Required work
What is needed is a copy of each line in the listing below that contains "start".

Dataset excerpt
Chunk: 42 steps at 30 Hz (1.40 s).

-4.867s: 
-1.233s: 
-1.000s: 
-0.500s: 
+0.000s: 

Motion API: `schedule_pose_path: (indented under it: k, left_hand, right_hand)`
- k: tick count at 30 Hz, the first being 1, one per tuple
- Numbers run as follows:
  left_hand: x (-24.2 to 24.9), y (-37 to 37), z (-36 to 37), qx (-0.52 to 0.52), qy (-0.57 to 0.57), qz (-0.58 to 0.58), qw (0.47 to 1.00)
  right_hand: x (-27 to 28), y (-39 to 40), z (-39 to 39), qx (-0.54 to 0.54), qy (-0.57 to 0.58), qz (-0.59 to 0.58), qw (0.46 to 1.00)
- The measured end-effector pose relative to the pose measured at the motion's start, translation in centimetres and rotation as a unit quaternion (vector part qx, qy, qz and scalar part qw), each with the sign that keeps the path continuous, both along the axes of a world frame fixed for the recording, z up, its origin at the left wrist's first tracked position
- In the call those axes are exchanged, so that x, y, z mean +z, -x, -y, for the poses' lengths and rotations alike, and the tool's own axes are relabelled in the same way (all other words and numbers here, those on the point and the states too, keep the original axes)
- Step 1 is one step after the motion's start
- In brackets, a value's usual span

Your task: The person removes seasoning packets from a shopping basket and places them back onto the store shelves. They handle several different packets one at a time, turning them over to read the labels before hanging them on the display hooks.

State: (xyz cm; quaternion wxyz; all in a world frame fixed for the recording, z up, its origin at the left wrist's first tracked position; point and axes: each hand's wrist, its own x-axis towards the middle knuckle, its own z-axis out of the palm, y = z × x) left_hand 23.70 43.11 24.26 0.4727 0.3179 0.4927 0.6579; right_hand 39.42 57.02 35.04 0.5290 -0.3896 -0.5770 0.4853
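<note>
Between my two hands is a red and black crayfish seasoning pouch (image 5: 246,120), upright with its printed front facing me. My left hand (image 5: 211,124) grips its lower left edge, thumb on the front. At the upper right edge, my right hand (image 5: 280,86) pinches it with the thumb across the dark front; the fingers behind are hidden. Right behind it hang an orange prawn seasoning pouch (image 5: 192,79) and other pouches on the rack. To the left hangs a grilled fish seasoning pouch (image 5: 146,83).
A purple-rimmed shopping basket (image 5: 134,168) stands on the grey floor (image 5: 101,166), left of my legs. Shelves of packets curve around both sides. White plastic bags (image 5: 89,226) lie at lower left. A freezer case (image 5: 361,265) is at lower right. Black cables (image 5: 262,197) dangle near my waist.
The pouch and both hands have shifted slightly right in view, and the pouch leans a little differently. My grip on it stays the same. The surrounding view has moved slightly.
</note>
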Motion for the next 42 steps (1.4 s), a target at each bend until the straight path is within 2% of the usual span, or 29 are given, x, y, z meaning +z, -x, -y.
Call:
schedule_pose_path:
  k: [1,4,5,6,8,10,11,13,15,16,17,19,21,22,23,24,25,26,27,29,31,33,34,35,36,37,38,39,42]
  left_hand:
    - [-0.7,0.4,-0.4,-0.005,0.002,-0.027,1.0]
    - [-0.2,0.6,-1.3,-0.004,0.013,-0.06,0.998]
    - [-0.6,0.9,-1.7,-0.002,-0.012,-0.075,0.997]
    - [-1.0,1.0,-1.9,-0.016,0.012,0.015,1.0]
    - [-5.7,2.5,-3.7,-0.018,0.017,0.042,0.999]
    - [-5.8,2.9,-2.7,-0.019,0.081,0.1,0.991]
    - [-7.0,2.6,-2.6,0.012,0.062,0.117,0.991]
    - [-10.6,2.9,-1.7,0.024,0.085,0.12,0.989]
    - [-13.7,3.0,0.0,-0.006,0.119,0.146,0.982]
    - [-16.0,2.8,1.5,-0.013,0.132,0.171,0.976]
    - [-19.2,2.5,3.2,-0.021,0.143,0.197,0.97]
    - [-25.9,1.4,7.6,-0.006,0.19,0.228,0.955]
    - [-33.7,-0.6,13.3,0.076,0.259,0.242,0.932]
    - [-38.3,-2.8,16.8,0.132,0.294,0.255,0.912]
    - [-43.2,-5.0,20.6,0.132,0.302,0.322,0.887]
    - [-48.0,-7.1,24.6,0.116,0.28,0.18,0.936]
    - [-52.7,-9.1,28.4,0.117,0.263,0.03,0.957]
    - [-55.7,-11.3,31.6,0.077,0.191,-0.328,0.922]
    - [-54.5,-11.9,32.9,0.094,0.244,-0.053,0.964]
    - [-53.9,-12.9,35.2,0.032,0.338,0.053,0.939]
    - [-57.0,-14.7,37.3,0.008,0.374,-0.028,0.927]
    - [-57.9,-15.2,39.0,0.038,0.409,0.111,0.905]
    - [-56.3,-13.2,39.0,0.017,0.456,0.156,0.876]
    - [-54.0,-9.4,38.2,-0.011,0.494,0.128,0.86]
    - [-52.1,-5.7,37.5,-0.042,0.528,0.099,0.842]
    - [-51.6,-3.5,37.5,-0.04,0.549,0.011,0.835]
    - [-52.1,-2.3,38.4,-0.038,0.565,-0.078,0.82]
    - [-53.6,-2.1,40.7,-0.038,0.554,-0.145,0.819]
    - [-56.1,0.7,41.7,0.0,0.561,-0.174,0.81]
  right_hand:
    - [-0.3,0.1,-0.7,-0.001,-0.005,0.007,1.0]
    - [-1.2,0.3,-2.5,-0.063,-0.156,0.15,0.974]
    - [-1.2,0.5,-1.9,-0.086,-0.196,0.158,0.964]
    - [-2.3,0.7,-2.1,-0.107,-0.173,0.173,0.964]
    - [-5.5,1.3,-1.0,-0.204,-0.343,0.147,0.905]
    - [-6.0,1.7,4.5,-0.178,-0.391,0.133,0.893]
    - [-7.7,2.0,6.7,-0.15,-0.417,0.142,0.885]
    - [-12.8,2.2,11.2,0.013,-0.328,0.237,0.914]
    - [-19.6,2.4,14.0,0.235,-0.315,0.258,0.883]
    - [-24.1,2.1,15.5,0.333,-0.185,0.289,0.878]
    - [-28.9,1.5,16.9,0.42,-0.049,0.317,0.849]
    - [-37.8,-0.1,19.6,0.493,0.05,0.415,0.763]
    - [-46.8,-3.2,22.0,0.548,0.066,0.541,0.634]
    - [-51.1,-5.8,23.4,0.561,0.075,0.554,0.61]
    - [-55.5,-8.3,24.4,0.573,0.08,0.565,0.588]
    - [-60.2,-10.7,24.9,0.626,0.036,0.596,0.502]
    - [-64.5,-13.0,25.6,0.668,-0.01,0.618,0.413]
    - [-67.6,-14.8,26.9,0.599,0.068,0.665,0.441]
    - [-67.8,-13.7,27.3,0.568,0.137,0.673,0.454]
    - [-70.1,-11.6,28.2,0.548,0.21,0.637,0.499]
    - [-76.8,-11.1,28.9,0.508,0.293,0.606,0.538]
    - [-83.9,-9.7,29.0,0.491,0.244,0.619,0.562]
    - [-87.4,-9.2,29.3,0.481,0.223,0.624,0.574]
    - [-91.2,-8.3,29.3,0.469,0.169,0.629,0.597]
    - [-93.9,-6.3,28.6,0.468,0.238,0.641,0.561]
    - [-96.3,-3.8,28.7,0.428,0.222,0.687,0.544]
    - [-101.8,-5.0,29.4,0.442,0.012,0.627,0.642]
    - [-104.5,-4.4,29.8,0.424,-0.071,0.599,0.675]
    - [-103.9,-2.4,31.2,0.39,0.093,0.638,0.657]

Task response
- The measured end-effector pose relative to the pose measured at the motion's start, translation in centimetres and rotation as a unit quaternion (vector part qx, qy, qz and scalar part qw), each with the sign that keeps the path continuous, both along the axes of a world frame fixed for the recording, z up, its origin at the left wrist's first tracked position
- Step 1 is one step after the motion's start

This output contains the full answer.